Using the records below, copy exactly the part that opens with the line holding "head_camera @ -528" and closes with the line holding "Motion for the", minus the pictures.
·····
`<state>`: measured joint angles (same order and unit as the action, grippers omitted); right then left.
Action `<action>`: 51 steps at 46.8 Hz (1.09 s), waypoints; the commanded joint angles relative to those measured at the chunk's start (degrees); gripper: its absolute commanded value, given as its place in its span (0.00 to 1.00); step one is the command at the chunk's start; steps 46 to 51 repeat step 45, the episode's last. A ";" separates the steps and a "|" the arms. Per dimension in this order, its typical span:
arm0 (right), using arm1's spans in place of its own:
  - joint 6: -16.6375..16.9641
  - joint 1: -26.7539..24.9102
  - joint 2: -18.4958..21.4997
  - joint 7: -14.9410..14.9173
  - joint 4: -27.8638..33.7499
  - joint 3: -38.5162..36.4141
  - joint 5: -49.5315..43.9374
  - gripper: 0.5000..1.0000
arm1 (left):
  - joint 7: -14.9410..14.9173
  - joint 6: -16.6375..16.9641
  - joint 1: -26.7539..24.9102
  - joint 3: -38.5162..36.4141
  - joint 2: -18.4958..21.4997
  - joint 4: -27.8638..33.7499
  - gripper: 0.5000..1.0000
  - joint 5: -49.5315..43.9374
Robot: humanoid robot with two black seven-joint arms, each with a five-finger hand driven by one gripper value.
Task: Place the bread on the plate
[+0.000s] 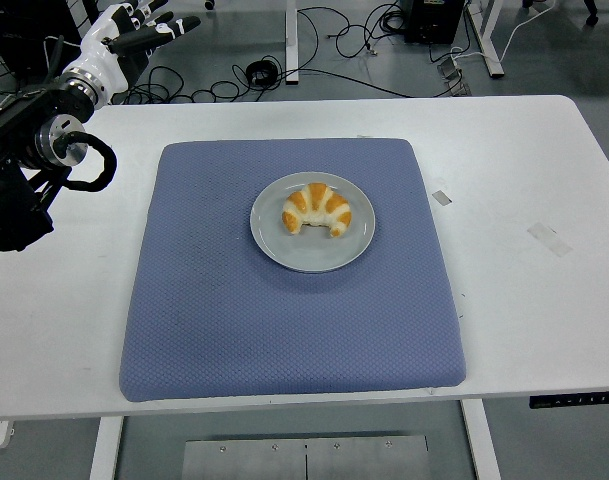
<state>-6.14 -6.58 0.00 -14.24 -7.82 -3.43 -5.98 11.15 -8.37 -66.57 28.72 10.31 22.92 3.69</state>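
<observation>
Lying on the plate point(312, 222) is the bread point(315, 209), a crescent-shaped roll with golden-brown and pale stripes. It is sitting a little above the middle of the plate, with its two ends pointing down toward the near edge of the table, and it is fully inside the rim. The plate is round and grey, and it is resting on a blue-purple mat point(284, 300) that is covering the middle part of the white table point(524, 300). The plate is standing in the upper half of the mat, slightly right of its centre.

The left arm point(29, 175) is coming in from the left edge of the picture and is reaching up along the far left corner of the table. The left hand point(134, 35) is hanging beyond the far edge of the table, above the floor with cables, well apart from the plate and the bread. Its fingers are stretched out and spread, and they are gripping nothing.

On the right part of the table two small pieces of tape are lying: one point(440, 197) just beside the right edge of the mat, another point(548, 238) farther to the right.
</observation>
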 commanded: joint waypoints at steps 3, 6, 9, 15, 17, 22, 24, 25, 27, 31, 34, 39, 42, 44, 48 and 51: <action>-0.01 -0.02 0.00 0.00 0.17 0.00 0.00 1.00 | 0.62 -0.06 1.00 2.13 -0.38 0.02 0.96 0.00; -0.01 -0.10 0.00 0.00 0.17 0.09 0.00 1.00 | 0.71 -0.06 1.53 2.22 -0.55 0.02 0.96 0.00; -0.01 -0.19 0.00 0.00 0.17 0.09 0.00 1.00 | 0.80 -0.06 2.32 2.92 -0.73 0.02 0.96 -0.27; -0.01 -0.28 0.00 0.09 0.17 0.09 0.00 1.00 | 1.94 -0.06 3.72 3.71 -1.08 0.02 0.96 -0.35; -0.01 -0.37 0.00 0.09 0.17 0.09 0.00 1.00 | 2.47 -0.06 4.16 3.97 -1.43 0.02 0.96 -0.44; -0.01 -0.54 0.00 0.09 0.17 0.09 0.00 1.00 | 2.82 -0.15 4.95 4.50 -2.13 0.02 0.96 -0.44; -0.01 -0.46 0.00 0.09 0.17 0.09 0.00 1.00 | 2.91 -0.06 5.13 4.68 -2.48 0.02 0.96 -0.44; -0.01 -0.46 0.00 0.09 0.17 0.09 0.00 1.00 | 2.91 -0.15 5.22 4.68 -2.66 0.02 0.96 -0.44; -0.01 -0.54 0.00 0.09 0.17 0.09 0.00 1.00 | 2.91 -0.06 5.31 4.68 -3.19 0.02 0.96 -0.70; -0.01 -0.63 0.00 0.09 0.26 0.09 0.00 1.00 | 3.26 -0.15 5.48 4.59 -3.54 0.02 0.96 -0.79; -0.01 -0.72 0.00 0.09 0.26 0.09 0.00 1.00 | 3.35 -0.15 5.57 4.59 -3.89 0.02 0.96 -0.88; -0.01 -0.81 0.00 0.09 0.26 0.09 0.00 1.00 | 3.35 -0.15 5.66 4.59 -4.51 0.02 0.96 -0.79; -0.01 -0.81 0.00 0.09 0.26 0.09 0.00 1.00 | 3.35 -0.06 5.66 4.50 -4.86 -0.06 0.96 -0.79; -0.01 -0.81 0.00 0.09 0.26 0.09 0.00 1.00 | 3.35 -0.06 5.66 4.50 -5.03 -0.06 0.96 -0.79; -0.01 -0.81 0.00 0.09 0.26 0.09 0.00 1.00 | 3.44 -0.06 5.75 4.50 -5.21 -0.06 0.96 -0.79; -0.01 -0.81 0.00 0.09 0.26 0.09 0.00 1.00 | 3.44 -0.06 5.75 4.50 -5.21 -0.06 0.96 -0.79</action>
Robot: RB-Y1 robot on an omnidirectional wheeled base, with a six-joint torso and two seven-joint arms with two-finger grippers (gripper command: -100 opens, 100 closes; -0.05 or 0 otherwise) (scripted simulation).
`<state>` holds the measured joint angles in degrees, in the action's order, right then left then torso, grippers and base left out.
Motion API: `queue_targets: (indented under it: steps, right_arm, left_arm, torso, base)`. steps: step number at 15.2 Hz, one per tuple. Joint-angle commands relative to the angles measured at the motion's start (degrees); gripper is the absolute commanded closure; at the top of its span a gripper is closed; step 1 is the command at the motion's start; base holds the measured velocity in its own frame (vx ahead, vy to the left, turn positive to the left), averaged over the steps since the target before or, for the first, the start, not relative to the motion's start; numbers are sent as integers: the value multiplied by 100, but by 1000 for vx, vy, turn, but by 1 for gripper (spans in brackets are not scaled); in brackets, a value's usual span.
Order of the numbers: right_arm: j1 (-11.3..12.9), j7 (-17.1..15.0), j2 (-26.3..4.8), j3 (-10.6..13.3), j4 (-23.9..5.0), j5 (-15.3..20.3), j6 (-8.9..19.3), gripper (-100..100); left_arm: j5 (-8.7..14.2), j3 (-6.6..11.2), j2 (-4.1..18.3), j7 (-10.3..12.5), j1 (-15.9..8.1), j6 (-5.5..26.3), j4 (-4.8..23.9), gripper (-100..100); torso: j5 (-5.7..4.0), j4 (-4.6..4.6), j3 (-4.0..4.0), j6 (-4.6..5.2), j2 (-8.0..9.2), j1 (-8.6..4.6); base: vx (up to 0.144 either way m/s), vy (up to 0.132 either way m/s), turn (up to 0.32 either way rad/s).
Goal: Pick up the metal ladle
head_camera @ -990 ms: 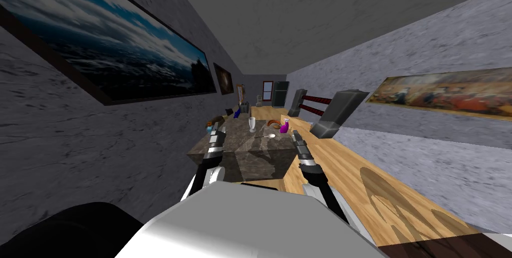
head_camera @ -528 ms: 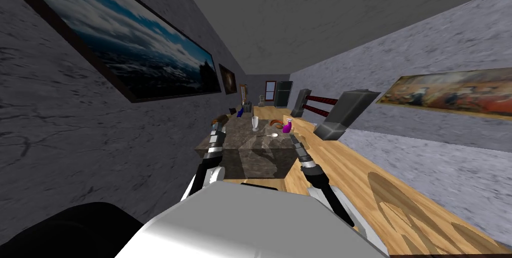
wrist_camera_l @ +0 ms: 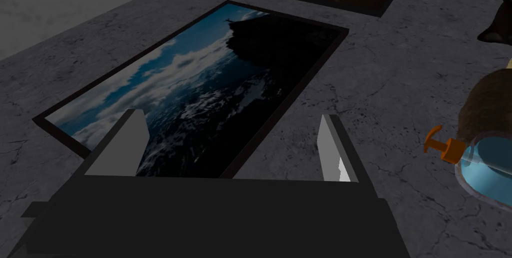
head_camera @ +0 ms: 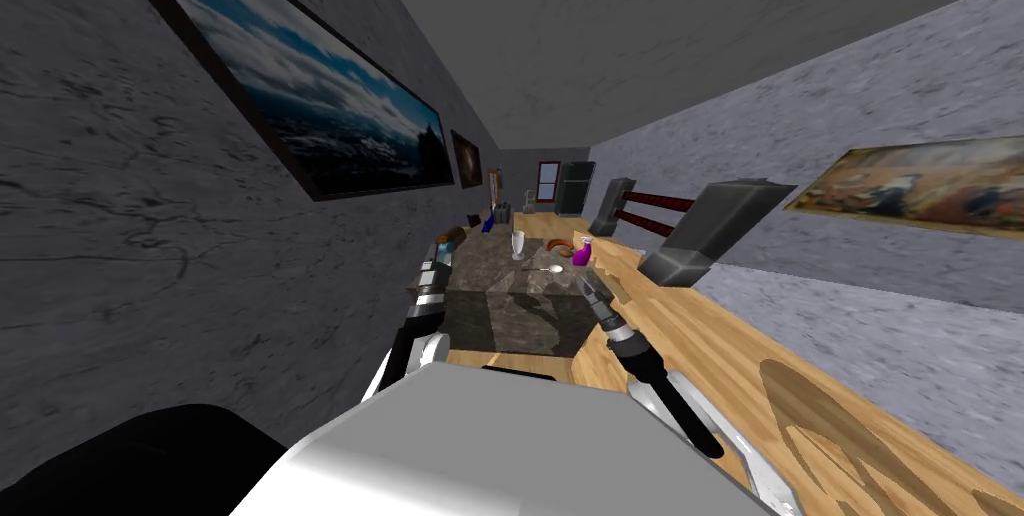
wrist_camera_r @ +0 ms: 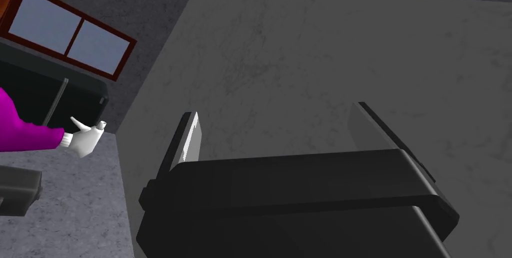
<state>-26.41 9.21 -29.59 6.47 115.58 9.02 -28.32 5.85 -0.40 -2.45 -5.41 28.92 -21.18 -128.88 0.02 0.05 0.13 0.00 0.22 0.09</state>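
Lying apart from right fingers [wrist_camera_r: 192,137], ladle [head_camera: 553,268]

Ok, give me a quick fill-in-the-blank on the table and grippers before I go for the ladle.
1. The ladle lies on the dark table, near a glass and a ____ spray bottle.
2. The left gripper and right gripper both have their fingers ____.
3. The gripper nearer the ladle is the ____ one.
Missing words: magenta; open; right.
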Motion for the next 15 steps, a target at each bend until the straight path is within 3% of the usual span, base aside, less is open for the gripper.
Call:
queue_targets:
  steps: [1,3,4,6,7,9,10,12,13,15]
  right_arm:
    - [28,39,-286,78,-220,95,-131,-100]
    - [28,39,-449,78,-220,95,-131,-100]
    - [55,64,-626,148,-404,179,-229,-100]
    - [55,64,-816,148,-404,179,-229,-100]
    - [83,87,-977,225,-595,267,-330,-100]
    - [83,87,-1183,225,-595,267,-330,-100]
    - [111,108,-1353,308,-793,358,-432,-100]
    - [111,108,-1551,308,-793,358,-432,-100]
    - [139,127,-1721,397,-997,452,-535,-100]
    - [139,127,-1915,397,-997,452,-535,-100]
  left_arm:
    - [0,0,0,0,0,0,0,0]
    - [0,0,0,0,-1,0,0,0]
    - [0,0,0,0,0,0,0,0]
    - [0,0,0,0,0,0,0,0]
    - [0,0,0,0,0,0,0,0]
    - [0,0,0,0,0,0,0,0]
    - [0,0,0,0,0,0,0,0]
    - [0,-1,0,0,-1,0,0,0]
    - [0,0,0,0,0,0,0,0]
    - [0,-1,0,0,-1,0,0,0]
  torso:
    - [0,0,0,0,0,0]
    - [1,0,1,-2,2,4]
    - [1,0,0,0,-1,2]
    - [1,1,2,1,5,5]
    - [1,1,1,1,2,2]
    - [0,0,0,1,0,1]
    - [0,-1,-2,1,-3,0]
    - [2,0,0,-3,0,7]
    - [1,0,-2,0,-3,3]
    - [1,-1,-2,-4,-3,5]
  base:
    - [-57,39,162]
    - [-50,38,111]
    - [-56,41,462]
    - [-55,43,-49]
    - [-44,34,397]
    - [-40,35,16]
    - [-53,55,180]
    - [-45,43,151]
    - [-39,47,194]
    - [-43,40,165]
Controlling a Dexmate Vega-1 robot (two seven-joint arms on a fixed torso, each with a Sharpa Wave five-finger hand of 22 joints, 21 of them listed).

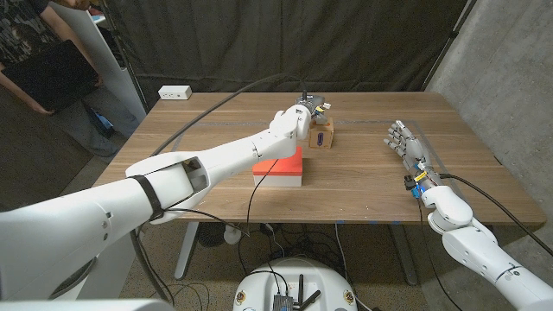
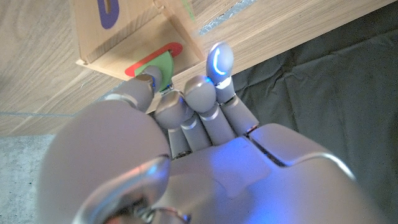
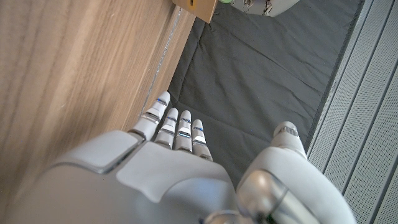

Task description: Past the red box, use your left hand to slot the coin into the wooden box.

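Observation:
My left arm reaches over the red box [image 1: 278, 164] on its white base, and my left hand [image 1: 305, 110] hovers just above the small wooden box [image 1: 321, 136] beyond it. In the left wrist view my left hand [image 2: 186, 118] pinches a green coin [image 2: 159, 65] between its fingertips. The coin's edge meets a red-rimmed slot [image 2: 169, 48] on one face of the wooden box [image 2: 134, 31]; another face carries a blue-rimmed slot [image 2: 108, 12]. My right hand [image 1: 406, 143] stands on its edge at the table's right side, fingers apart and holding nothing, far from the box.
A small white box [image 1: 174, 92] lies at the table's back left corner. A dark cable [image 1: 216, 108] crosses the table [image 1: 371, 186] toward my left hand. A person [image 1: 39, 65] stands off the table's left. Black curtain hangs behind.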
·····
COMPLETED EXERCISE:
head_camera @ -528 ms: 
wrist_camera_l @ +0 ms: 
head_camera @ +0 ms: 
wrist_camera_r @ +0 ms: 
<state>-26.41 9.21 -29.59 6.47 115.58 9.02 -28.32 5.85 -0.40 -2.45 -5.41 28.92 -21.18 -128.88 0.02 0.05 0.13 0.00 0.22 0.09</state>
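Lying apart from right fingers [wrist_camera_r: 192,137], ladle [head_camera: 553,268]

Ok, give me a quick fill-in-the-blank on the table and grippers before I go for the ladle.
1. The ladle lies on the dark table, near a glass and a ____ spray bottle.
2. The left gripper and right gripper both have their fingers ____.
3. The gripper nearer the ladle is the ____ one.
Missing words: magenta; open; right.
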Motion for the next 15 steps, a target at each bend until the straight path is within 3% of the usual span, base aside, less is open for the gripper.

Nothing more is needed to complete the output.